Viscount Tillingham’s house was virtually next door but, as all the houses in the Square were built individually, it was arranged differently inside from Luc’s. However, the study was in much the same position, with a view over the small back garden. The window was the kind that reached down almost to the ground and the sash could be raised so that it was possible to step out directly onto the terrace.
‘Was the window closed?’ Luc asked as we entered past a grey-faced butler. The desk was set in front of the glass with the chair’s back to it and with about three feet of clear space between curtains and chair legs.
‘It is just ajar. I did not touch it.’ Adrien edged around the back of the chair, clearly trying not to look down, and peered at the catch. ‘It is completely unlatched. It was warm last night, I thought.’ James nodded agreement. ‘My cousin would often work with the window open, even in the winter – he was a great proponent of fresh air.’ He shuffled back to us. ‘He’s… You can observe that the body is not visible from here.’
Luc walked around the desk and looked down, his expression grim. James followed and stood at his shoulder, but I went around the other side and, as Luc knelt, I did too.
‘He seems completely rigid,’ I observed, summoning up all my Special Constable training to try and study the body dispassionately – and yes, that is every bit as difficult as it sounds. ‘But all we can really deduce from that is that it is probably at least twelve hours since death.’
I sat back on my heels and studied the way the body lay. ‘There are so many variables – the temperature, his health and so forth – but I suppose we can be fairly certain he was killed not long before, or just after, midnight. It does not look as though he was moved after rigor began to set in. The way he is lying seems perfectly natural, as if he was standing at the desk and simply slumped down.’
I met Luc’s gaze, saw his agreement, and thought how good it felt to be working with him like this. If only the cause was not so grim…
* * *
Luc gingerly turned back the sides of the Viscount’s evening coat to expose a blood stain across the left breast of the pale blue silk waistcoat. ‘Stabbed or shot in the heart by the look of it.
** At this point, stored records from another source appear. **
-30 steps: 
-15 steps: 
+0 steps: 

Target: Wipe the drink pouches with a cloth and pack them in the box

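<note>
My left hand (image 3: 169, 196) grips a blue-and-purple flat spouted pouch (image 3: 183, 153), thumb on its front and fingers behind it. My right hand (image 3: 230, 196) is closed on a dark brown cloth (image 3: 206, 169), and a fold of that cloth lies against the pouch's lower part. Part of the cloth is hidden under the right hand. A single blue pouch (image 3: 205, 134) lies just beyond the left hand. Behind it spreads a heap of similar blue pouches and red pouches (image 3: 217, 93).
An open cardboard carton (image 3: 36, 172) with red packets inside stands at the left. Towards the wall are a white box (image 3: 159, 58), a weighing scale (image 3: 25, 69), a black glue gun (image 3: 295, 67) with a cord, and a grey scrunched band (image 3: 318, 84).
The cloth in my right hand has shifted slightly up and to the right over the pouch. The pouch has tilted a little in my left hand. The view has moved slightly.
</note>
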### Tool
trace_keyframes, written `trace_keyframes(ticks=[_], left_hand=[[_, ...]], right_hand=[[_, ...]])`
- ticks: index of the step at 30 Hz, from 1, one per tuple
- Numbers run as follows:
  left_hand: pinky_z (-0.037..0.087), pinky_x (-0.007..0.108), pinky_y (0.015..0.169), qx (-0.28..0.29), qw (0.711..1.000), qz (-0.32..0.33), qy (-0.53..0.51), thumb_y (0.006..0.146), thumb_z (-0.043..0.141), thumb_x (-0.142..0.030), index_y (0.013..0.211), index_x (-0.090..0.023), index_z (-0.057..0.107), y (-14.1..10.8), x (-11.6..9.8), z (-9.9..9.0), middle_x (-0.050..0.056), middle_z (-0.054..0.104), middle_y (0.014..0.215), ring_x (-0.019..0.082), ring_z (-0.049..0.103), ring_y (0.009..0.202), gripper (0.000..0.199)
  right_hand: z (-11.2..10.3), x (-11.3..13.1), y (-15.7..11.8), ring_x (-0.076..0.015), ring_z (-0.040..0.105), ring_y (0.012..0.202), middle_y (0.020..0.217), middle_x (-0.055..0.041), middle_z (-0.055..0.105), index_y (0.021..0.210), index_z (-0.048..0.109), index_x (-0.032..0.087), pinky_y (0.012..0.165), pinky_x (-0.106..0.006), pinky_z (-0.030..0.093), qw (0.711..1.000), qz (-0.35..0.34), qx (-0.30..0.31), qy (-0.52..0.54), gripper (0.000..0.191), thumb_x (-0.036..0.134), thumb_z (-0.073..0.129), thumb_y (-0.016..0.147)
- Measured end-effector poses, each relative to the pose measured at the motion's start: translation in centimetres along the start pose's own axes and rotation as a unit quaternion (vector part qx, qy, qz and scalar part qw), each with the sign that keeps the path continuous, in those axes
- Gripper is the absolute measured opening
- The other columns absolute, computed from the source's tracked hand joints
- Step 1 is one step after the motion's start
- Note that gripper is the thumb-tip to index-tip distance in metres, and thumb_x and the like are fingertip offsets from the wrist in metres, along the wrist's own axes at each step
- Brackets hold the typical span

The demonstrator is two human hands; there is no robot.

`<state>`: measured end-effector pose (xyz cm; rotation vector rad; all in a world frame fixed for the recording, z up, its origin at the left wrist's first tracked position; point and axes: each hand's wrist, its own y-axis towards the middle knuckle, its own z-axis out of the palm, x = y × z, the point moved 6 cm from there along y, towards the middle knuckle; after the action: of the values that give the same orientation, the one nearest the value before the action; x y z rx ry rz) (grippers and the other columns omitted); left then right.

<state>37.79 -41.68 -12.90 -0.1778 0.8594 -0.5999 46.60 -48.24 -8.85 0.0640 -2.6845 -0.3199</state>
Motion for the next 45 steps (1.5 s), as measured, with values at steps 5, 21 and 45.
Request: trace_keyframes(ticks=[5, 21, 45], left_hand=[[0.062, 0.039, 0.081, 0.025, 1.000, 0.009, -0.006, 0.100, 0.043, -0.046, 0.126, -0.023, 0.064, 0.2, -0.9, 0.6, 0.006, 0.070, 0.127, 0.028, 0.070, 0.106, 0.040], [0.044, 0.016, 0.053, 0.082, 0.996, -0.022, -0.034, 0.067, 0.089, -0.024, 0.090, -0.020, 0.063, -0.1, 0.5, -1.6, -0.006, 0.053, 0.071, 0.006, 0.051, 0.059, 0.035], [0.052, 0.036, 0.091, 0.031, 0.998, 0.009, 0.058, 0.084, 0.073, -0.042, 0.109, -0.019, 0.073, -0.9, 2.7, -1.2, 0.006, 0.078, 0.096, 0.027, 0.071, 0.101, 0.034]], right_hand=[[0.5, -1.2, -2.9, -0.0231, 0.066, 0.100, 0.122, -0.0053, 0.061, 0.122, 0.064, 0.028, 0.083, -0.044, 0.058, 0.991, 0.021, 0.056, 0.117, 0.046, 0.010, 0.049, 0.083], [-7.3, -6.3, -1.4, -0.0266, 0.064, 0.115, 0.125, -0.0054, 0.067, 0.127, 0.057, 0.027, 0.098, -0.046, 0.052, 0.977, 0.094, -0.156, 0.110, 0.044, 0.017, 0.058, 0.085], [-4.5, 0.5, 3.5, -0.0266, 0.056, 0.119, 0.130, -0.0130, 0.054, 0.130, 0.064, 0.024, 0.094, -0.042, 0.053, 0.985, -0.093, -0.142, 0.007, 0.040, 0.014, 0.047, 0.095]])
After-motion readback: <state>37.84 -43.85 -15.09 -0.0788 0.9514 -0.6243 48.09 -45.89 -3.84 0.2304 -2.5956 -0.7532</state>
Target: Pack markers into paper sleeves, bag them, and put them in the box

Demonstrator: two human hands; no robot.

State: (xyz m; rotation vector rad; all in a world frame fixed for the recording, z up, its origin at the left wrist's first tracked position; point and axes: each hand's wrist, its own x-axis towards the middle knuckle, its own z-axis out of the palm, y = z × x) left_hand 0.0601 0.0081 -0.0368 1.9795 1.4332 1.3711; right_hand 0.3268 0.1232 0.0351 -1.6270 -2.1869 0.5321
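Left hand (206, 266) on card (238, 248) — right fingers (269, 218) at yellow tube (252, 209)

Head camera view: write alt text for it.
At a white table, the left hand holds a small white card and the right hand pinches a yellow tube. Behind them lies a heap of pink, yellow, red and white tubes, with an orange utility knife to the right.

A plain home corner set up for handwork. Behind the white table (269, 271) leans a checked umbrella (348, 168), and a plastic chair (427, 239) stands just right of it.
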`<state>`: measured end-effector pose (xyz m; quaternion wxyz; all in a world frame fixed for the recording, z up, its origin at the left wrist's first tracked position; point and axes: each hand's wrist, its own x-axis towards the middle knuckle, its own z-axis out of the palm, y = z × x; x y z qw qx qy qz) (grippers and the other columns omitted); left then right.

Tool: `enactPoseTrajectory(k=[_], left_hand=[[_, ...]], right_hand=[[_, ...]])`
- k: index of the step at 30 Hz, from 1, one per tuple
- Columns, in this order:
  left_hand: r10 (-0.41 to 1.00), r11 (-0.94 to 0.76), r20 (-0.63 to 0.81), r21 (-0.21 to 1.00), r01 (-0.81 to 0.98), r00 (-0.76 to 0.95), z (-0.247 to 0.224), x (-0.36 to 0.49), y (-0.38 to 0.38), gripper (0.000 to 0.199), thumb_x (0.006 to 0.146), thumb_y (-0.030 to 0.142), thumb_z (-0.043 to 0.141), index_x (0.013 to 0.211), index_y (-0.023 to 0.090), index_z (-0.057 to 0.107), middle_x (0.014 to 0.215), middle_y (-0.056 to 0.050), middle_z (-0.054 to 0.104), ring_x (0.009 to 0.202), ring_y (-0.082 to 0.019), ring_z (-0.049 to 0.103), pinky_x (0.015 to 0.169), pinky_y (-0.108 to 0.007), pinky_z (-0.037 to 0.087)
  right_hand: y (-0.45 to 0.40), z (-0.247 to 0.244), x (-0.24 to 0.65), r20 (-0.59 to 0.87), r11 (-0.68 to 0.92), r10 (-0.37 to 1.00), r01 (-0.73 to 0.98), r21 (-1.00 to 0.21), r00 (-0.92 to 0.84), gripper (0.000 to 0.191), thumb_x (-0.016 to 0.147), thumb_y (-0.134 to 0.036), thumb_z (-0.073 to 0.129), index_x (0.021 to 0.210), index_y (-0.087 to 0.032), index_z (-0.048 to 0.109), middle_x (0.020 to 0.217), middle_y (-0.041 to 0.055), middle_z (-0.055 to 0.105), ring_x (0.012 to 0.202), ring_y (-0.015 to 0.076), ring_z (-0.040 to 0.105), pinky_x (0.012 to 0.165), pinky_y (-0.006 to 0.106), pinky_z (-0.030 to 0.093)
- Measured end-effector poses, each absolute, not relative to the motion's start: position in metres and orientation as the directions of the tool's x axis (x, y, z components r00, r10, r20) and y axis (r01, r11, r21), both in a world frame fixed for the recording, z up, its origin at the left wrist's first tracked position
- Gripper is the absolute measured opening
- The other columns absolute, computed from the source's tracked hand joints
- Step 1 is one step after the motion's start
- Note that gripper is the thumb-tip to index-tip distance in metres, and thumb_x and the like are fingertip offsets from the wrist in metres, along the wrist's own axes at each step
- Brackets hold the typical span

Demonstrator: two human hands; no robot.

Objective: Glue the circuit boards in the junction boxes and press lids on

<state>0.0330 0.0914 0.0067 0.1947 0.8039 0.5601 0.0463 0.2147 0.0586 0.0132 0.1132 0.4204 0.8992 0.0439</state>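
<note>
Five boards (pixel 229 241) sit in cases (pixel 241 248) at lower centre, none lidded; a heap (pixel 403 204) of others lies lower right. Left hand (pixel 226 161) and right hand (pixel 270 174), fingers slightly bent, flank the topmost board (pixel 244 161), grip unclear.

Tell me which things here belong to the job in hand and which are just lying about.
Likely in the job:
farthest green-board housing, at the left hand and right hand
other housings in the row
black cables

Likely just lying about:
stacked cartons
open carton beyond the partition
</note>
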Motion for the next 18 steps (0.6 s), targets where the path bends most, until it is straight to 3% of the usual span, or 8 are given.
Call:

Stabbed, I would assume, as the waistcoat seems intact and I can see no powder marks.’ He took an ivory page-turner from the desk and gingerly probed the silk. ‘There’s a slit here, I think, although the blood is so thickly clotted…’ He broke off.
‘A shot would have roused the household,’ James observed, looking more than a trifle green.
‘You would think so, but if all the staff were downstairs… Still, this looks like a stab wound to me.’ He lifted the man’s arms as best he could and studied the hands, which were clenched. ‘Can’t tell if he was holding anything until the stiffness wears off.’
Luc stood up and looked around the room. ‘Prescott, can you see if anything is misplaced, or if there is anything here you do not recognise?’
I stood too, as Adrien began a slow, careful scrutiny of the study, then checked the papers on the desk. ‘I can see nothing missing, moved or unusual,’ he said, after laying the paperwork back as he had found it. ‘Those papers look as though he disturbed them slightly standing up, that is all.’
‘Then we had best send for the magistrate, the constable and the doctor, or the delay will seem very strange.’
‘Where is the paperknife?’ I asked, scanning the floor around me. In my experience every desk at this time had a paperknife for slitting seals and cutting the pages of new books and some of them had struck me as lethally dangerous.
‘It should be in here.’ Adrien opened the small top drawer on the right-hand side and lifted out a slender ivory blade with a silver handle.